What the task asks:
What is needed is an exact copy of every line in the listing.

----

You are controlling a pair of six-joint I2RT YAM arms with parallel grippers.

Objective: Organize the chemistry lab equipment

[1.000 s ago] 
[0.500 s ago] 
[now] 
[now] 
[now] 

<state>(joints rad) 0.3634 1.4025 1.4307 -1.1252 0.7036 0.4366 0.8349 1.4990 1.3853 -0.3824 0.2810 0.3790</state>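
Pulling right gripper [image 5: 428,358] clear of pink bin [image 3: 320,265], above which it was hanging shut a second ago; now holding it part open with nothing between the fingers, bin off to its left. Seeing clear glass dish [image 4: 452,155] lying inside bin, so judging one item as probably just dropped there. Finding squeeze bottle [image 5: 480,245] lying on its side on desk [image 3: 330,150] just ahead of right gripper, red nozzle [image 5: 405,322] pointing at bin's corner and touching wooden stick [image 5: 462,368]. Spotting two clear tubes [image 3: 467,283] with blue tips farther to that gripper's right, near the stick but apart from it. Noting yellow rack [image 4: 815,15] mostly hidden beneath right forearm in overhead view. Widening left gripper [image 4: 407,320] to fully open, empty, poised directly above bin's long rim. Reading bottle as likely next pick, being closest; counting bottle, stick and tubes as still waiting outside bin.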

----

Answer area:
You are controlling a pair of six-joint I2RT YAM arms with parallel grippers.

Objective: Organize the chemistry lab equipment

[1.000 s ago] 
[0.500 s ago] 
[now] 
[now] 
[now] 

<state>(joints rad) 0.3634 1.4025 1.4307 -1.1252 0.7036 0.4366 0.8349 1.4990 1.3853 -0.3824 0.2810 0.3790</state>
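Pulling right gripper [image 5: 428,358] clear of pink bin [image 3: 320,265], above which it was hanging shut a second ago; now holding it part open with nothing between the fingers, bin off to its left. Seeing clear glass dish [image 4: 452,155] lying inside bin, so judging one item as probably just dropped there. Finding squeeze bottle [image 5: 480,245] lying on its side on desk [image 3: 330,150] just ahead of right gripper, red nozzle [image 5: 405,322] pointing at bin's corner and touching wooden stick [image 5: 462,368]. Spotting two clear tubes [image 3: 467,283] with blue tips farther to that gripper's right, near the stick but apart from it. Noting yellow rack [image 4: 815,15] mostly hidden beneath right forearm in overhead view. Widening left gripper [image 4: 407,320] to fully open, empty, poised directly above bin's long rim. Reading bottle as likely next pick, being closest; counting bottle, stick and tubes as still waiting outside bin.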

The required answer is now complete.